On considère comme normal de vénérer en
général la virginité et d'aspirer ardemment en particulier à sa destruction.
Karl
Kraus – Dits et contredits
Ceux qui n'ont pas exigé, un jour au
moins, la virginité absolue des êtres et du monde, tremblé de nostalgie et
d'impuissance devant son impossibilité, ceux qui, alors, sans cesse renvoyés à
leur nostalgie d'absolu, ne se sont pas détruits à essayer d'aimer à
mi-hauteur, ceux-là ne peuvent comprendre la réalité de la révolte et sa fureur
de destruction.
Albert
Camus L'homme révolté
L’exigence de la virginité de la femme
associée à la « gloire » de la dépuceler, entre autre le soir des
noces, me parait être une coutume barbare dont l’incohérence signale d’étranges
obsessions sous-jacentes.
Parce que, ou bien la virginité est une
force et une vertu, et alors il faudrait non seulement la conserver, mais
encore la pleurer quand elle a disparu – même si c’est conforme à la coutume.

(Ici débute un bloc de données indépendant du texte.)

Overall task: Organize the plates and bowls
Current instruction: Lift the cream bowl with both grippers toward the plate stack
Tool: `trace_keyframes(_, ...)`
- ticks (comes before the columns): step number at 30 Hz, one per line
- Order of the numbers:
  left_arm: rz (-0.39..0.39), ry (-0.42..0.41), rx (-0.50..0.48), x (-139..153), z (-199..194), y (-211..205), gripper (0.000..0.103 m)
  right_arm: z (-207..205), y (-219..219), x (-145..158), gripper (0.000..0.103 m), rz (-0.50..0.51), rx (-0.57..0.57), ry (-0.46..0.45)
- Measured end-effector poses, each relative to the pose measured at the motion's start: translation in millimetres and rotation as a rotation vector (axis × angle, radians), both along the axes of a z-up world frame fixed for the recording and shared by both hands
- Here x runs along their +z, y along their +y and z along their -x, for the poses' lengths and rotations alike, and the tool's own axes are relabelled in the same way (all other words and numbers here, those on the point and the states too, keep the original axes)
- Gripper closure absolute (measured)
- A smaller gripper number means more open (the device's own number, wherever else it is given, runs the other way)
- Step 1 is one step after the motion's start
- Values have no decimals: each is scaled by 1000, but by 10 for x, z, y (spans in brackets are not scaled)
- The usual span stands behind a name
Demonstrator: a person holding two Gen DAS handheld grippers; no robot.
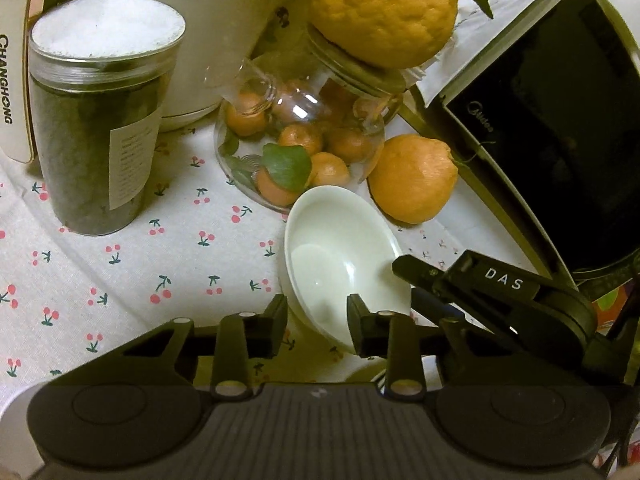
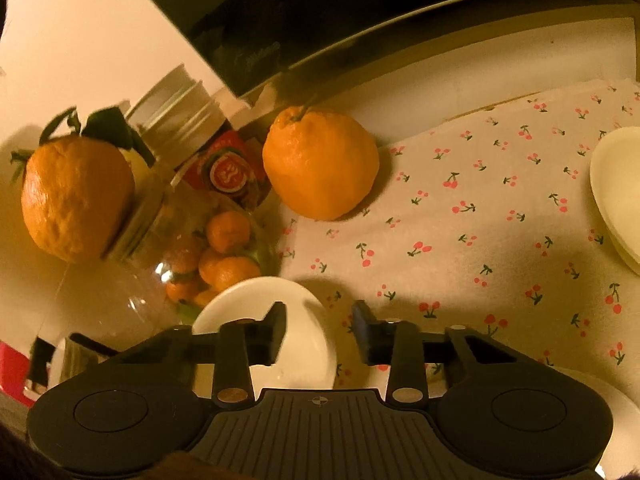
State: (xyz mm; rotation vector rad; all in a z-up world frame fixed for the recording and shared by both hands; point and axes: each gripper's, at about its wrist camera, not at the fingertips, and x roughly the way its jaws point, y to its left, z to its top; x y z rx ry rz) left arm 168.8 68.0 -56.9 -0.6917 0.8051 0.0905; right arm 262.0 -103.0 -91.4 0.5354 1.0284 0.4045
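The cherry-print tablecloth [image 1: 120,264] carries everything, and far beyond both sets of jaws stands a dark-fronted appliance [image 1: 560,140]. Ahead and to the left of the left jaws stands a tall lidded canister [image 1: 100,128]; straight ahead lies a glass jar [image 1: 304,136] of small oranges on its side, with one large citrus fruit [image 1: 384,8] against its lid and another [image 1: 412,178] on the cloth beside it. The task's white bowl [image 1: 340,256] sits tilted just in front of the left gripper [image 1: 318,320]: its near rim dips between the two fingers, the right finger inside the bowl and the left finger outside its wall. The jaws stand narrow around that rim and look to be pinching it, though actual pad contact is hard to confirm. The right gripper [image 2: 320,332] is also at a narrow gap, its left finger over the bowl [image 2: 280,320] and its right finger over bare cloth, with the bowl's far edge seemingly in the gap; whether it grips is not clear. In the left view this gripper reaches the bowl from the right. The bowl's rim therefore lies directly at both jaws, slightly nearer the left one. A second white dish [image 2: 616,192] waits well apart, ahead and to the right of the right jaws, a likely stacking target.
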Motion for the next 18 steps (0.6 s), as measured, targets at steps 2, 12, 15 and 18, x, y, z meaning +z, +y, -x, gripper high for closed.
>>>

Ou bien elle n’est que la promesse d’une
jouissance particulière pour le mâle qui fait péter l’hymen. Et alors il n’y a
rien là qui puisse faire une ligne dans un traité de morale.
Alors ? Il reste à faire de la
virginité un état très vague et très étendu : la virginité absolue des êtres et du monde, autrement dit une
pureté qui déborde de toute part les relations sexuelles. Cette virginité-là a
deux caractéristiques : elle est ce qu’on exige comme absolue pureté ;
elle est ce qu’on tremble de colère de voir irrémédiablement disparaitre. Elle
est revendication et nostalgie, parce la perfection qu’elle signale est sur le
point de s’envoler, preuve qu’elle n’appartient pas à notre monde corrompu. Exiger
sa présence dans notre monde est un des signes de la révolte camusienne.
Revenons à la réalité : voyez l’homme
comme il est ! Selon Karl Kraus, nous rêvons d’être le premier à profaner
cette pureté. Est-ce une tentation
satanique ? Même pas ! C’est seulement l’occasion d’une jouissance
subtile, un peu comme l’égyptologue qui ouvre le premier une sépulture pharaonique.
Donc pas la peine de convoquer la
morale, Dieu et tout le tremblement : la virginité est simplement
l’occasion d’un affrontement entre le devoir et le désir. Et le mariage est le
moment où les deux se réconcilient – sur le dos (sic !) de la femme-objet.